[About this exercise]:
Please write out, exactly, every line of the listing from its first line through the one that includes "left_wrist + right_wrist".

[Raw data]:
###

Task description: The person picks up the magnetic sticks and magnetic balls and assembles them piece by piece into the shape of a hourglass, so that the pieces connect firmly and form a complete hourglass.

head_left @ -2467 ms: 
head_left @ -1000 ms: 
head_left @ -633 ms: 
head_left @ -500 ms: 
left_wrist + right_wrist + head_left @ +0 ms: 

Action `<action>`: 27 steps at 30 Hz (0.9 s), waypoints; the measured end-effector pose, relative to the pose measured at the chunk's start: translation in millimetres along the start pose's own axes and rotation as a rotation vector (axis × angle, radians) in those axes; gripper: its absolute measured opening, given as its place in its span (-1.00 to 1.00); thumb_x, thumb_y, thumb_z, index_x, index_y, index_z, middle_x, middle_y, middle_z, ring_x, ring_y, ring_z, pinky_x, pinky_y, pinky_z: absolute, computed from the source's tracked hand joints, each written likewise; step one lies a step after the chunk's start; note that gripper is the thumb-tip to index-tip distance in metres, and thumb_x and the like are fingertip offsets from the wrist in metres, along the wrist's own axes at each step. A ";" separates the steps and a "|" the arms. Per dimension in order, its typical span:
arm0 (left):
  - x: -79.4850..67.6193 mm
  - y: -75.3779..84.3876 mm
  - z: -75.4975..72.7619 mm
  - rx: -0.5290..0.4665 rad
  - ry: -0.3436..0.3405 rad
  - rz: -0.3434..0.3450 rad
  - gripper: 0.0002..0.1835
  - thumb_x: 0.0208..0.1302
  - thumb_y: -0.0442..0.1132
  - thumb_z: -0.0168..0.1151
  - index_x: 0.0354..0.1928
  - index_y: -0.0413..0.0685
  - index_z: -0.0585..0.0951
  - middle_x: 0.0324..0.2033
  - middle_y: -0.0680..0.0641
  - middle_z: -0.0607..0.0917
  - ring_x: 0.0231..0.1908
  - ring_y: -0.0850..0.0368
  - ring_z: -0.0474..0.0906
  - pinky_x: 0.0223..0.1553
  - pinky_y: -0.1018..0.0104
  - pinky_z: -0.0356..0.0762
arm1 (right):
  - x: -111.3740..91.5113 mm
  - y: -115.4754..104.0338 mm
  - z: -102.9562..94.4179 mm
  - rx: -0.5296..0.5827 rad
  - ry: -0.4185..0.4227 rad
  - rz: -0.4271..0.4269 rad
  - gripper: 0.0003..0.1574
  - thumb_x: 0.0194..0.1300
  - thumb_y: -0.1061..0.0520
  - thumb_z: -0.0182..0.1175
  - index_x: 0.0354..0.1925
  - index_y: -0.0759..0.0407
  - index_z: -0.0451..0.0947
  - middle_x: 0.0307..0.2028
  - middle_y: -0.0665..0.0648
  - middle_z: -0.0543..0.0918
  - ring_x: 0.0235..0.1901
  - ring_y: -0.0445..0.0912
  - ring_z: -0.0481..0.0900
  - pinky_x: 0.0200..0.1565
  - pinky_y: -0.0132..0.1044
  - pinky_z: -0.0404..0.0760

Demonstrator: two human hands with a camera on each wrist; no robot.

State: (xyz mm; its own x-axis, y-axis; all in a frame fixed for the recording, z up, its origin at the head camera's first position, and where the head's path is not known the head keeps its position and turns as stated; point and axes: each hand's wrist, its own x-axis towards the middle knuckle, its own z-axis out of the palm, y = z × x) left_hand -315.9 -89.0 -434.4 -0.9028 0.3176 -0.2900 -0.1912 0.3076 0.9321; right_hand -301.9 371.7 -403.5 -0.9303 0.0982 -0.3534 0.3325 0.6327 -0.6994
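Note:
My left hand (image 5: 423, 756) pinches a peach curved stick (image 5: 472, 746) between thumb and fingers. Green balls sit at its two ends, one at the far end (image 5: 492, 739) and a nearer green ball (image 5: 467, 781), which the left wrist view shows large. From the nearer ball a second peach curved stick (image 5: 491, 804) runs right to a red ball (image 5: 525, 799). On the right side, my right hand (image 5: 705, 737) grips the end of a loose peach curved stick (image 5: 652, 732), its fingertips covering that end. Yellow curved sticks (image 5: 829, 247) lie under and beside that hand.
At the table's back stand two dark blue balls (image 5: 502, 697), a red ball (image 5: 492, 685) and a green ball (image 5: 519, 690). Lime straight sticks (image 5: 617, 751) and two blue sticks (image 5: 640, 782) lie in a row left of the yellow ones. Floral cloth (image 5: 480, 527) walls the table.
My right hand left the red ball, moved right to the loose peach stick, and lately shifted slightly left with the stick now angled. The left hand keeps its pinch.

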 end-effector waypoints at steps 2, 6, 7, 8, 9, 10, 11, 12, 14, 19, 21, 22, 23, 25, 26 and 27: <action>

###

[Answer box]:
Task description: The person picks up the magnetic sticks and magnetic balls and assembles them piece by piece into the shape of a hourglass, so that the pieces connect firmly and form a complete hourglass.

head_left @ -2467 ms: 
head_left @ -1000 ms: 
head_left @ -633 ms: 
head_left @ -500 ms: 
left_wrist + right_wrist + head_left @ +0 ms: 

No further output is needed.